We've noticed a steady stream of news articles geared toward the "food paparazzi" trend and its impact on restaurants, their chefs, and their patrons. This article in the LA Times moved us to write this post. Not only was the article focused on food bloggers, it also featured a chef that we're familiar with (I worked with Chef Ludo Lefebvre's wife at a law firm in LA before moving to DC).
If you're reading this, you probably know that we photograph our meals. To me, a food post without a photo is like an ice cream sundae without the toppings. Photos enhance the reading experience for you (we hope) and the writing experience for us. The photos are incredibly useful tools when we can't remember what sauce was served on our entree or what we ate last weekend. I don't think too many people would debate the fact that photos make blogs more fun.
The debate ensues when the cameras come out at restaurants to take those pretty little photos. We've blogged about over 100 restaurants and have taken photos at almost every one. B is in charge of the photography partly because he's much better at it than I am, but also because I'm shy. B is great at capturing a photo of the dining room or perching the camera on a water-glass-turned-tripod to avoid blurry photos.
We are well aware that some chefs despise photography in their restaurants. At Komi, Chef Johnny Monis has forbidden photos of the food, and the waiters and waitresses enforce this rule nightly. Komi is the only place we've been asked not to take photos (see post here). In fact, Komi is the only restaurant where anyone has ever said anything about the camera. B has developed such a discreet style of restaurant photography that people at our own table ask "When are you going to take a picture?" and B always replies "I already did."
You see, we understand that the people sitting at the table next to us don't want to be distracted by a flash (groan) or a giant camera (to each their own). We also understand that the chef has worked his or her butt off to ensure that the food we're eating is served at the proper temperature and shouldn't sit on the table while the next Annie Leibovitz finds the perfect angle. We get it. That's why we go to great lengths to be discreet and quick when taking photos. We could bring our DSLR to restaurants and we'd get better photos. We could bring a tripod or request tables by windows. We don't because, at the end of the day, going to a restaurant should be about the food and the company, and not the blog. This blog is the product of our life in DC. We don't live our lives for the blog, our lives are lived out and reported on through this blog. We just happen to have a (tiny) camera along to document the ride.

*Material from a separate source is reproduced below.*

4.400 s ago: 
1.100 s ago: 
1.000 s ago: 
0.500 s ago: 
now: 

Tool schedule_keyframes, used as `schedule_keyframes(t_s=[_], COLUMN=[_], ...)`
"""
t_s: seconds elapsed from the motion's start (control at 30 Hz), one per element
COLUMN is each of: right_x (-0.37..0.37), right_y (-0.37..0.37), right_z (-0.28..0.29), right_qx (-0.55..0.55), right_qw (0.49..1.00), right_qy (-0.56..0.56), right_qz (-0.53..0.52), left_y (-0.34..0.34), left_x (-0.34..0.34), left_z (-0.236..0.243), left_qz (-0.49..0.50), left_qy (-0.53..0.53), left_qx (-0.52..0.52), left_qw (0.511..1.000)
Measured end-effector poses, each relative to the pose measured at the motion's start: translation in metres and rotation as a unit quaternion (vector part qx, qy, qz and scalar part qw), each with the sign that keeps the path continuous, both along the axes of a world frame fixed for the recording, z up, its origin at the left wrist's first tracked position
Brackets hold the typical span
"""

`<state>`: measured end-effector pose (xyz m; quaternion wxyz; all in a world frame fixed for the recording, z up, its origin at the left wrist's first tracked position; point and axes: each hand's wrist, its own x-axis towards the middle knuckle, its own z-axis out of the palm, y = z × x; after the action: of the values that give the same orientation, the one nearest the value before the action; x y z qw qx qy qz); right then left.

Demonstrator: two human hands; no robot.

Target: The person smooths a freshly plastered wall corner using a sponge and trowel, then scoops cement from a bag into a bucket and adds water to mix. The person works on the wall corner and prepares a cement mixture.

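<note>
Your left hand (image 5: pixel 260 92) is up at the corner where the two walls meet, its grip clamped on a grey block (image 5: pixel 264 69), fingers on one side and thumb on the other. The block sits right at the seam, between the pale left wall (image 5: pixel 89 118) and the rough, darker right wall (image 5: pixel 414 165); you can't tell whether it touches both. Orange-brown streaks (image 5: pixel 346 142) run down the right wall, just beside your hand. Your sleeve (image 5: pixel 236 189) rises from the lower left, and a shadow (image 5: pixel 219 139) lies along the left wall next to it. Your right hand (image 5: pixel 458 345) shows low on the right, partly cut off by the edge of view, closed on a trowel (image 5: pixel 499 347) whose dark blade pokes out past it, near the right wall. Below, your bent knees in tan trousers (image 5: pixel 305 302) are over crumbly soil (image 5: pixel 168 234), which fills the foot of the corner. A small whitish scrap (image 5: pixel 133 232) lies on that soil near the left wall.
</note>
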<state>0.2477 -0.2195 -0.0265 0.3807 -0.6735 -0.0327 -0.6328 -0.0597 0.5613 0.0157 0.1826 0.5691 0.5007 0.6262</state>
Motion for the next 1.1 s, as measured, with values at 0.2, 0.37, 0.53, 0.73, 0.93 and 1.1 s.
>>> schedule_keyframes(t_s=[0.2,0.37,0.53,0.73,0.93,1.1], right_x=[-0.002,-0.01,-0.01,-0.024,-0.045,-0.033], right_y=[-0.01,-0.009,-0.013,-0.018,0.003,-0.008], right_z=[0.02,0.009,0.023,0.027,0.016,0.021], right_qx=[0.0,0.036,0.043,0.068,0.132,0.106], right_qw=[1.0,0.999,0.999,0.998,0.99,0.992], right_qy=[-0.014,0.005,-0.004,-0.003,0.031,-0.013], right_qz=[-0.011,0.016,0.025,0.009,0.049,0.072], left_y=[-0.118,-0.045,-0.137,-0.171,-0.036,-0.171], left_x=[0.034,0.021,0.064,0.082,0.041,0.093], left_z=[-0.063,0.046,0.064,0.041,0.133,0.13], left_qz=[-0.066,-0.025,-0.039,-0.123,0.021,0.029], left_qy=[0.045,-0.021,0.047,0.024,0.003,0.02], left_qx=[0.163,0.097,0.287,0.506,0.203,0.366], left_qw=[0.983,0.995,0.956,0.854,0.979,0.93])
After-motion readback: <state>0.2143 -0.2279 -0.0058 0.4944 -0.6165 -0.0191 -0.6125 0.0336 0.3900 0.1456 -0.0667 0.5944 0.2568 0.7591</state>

We would love to hear from you. What do you think about cameras in restaurants???
Second Thoughts from B
J and I, like most Washingtonians, enjoy observing tourists wander through our fair city. There's always the matching t-shirts with the American eagle superimposed over a flag and the rampant spread of misinformation, usually masked behind an oversized foldout map. But the thing that really gets me is the overuse of the video camera. Maybe I'm missing out on some great family vacation memories, but I don't think I've ever had a desire to watch a home movie that contains a 30 second panorama of a Metro escalator or a random signpost. I sometimes wonder if this dedicated camera operator will have to sit at home in front of the TV just to realize what city they just returned from...

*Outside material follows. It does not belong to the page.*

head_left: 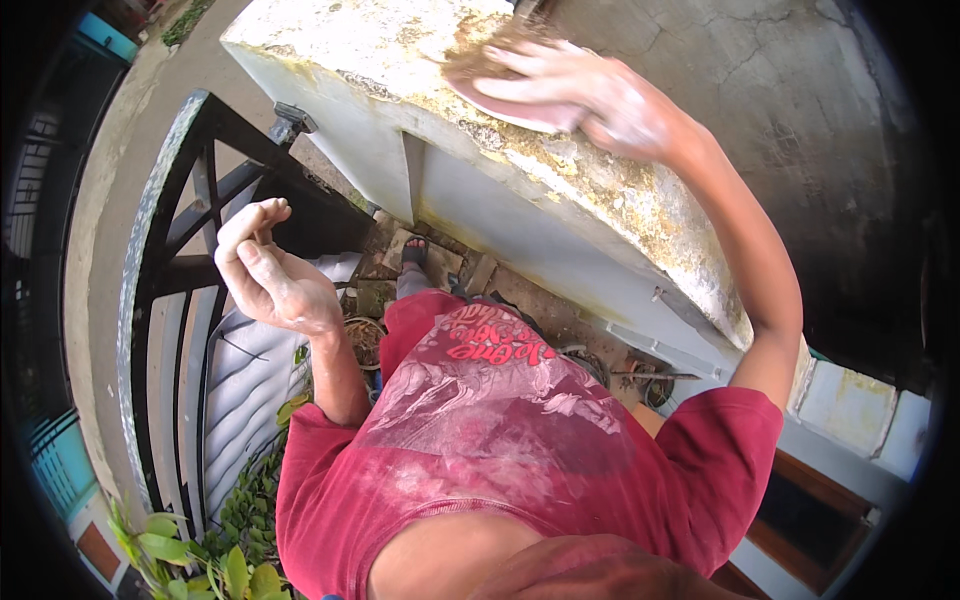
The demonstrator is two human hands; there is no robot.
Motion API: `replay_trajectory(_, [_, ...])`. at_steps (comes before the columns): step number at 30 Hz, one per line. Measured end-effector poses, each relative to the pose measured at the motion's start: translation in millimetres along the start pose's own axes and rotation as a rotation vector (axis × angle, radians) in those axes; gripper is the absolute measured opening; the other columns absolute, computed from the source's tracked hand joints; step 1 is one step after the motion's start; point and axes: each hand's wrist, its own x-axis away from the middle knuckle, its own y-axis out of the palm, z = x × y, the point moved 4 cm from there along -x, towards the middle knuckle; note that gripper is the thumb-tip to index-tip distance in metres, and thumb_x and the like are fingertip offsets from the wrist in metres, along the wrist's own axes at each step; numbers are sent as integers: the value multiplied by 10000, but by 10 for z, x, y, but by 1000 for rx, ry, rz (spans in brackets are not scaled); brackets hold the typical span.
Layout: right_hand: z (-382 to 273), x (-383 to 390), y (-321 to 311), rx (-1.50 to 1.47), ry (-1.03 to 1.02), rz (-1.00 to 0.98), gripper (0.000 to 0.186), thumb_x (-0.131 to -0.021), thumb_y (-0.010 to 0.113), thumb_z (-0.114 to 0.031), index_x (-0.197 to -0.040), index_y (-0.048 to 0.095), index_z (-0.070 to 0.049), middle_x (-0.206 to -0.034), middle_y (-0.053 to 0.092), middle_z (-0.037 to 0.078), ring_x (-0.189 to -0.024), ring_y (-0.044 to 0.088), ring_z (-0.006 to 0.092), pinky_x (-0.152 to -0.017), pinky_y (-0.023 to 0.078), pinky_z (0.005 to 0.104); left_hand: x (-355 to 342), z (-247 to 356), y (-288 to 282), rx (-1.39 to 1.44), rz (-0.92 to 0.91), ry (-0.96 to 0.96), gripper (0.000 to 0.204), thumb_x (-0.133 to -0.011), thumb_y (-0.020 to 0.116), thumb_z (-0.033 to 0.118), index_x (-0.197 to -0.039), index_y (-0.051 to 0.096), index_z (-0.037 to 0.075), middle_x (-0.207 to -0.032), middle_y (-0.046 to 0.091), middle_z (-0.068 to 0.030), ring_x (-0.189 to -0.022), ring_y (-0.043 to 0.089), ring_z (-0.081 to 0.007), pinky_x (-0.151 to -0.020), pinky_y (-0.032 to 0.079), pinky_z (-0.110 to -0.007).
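My right hand point(590, 95) presses down on the top of a weathered wall point(610, 190). Under its fingers is a flat, rounded pinkish-brown pad point(520, 108), smeared by motion, so its exact kind is unclear. White dust coats the back of this hand. My left hand point(270, 265) hangs in the air near the black metal gate point(205, 190), also dusty. Its fingers are loosely bent, the thumb stands apart from the fingertips, and nothing shows in it. Yellowish stains and rough, flaking patches cover the wall's top.
Below the wall's pale side lies a narrow paved strip with my sandalled foot point(414, 252) and some pots point(365, 340). A metal latch point(290, 122) sits near the wall's end. Leafy plants point(240, 520) grow at lower left. Grey concrete point(720, 90) lies beyond the wall.
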Motion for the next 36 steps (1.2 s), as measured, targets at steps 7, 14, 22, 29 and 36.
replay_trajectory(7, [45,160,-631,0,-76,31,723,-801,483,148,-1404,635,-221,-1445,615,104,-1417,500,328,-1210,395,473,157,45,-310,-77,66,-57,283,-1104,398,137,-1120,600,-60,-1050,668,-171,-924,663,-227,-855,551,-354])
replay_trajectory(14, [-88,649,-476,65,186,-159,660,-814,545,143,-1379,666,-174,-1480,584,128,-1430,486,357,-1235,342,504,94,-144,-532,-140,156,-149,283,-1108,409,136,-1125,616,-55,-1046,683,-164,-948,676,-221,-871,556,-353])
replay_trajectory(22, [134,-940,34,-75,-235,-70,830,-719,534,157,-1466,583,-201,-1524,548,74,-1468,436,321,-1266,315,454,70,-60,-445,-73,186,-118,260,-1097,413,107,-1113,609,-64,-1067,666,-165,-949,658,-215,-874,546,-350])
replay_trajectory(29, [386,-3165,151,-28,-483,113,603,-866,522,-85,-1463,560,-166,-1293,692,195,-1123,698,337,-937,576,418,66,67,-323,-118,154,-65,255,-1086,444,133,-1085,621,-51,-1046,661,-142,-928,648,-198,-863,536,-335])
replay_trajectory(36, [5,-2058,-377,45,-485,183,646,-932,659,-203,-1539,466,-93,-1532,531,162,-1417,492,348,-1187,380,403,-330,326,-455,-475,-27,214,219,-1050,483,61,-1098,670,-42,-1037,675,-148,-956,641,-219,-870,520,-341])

The point is that when documenting an event gets in the way of experiencing it, you may need to reevaluate your priorities. As J said, the purpose of our blog isn't to kick start a new career, pad our egos, get special treatment, or garner free swag. It isn't a professional review site. It is essentially an online diary and if people get something out of it, all that much better. Some people live to blog and some people blog to live. We do neither. We live and we blog, and we try not to let one get in the way of the other. So it isn't that we don't love you, dear reader, it is just that we believe in giving you a taste of what we do without the manufactured facade of studio lighting.

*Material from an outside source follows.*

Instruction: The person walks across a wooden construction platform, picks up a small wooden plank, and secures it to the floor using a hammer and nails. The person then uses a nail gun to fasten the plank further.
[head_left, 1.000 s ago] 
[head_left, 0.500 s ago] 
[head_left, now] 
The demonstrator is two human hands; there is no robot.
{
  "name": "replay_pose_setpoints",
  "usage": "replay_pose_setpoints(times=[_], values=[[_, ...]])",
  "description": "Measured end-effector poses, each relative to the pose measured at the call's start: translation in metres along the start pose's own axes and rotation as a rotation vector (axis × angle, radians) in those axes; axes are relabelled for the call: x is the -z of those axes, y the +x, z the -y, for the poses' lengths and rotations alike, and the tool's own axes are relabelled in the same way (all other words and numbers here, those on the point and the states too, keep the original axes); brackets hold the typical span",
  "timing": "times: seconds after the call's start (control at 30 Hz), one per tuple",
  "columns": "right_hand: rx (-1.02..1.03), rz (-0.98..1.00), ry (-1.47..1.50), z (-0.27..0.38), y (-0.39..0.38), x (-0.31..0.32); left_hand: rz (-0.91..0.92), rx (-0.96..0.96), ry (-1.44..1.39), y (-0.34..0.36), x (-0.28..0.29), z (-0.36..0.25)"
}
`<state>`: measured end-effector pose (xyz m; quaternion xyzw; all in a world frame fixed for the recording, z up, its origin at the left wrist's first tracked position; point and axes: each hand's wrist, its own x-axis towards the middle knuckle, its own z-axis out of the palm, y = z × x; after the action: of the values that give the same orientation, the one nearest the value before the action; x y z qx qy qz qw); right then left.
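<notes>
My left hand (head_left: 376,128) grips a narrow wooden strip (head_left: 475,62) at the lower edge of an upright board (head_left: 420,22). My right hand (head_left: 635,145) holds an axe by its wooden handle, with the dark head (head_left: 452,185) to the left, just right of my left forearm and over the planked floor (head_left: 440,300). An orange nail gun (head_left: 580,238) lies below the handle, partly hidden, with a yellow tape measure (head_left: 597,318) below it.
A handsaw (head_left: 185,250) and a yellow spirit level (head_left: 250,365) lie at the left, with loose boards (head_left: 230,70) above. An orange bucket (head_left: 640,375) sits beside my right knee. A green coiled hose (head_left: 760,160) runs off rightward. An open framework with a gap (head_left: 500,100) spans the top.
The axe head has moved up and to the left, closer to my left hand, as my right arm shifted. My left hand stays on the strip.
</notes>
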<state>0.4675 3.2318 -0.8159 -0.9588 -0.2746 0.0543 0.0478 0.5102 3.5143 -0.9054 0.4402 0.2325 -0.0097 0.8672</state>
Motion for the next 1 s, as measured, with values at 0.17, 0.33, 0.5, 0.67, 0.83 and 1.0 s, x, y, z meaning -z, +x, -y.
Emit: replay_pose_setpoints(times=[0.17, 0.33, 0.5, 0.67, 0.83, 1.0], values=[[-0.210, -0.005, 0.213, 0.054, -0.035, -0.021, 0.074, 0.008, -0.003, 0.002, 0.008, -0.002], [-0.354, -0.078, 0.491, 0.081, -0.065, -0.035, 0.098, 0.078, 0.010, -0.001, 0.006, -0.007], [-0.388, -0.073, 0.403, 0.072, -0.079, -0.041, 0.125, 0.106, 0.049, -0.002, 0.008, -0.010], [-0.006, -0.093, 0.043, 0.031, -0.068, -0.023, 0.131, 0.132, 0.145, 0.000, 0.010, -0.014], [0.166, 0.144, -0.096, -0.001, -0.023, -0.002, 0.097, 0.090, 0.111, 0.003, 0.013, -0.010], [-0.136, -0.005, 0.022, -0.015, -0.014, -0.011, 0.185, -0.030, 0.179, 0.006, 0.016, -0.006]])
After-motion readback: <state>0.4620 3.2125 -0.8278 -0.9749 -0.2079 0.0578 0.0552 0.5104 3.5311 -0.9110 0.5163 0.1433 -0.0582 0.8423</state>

Despite the praise from my adoring wife, I'm hardly a great photographer. However, I am a bit of a perfectionist and would like to think I have some artistic ability. Therefore, it can be difficult to settle for a blurry, dimly lit photo. On the other hand, I refuse to set up a studio in the middle of a restaurant just to make sure that I capture a garnish in a flattering manner.
On the other hand, we don't exactly side with those chefs who have declared that the emergence of the blogging culture has completely "dumbed down" the dining experience. Short of those people who make a big production out of it, the ends definitely justify the means. Because of the internet, the general population seems far more savvy about food and increasingly willing to experience fine dining because of it.
So like almost anything in life, balance is key. Keep the conversation going by embracing new media but don't let the phone/email/camera keep you from living your life. Let us not lose sight of the fact that some things are best experienced in real time.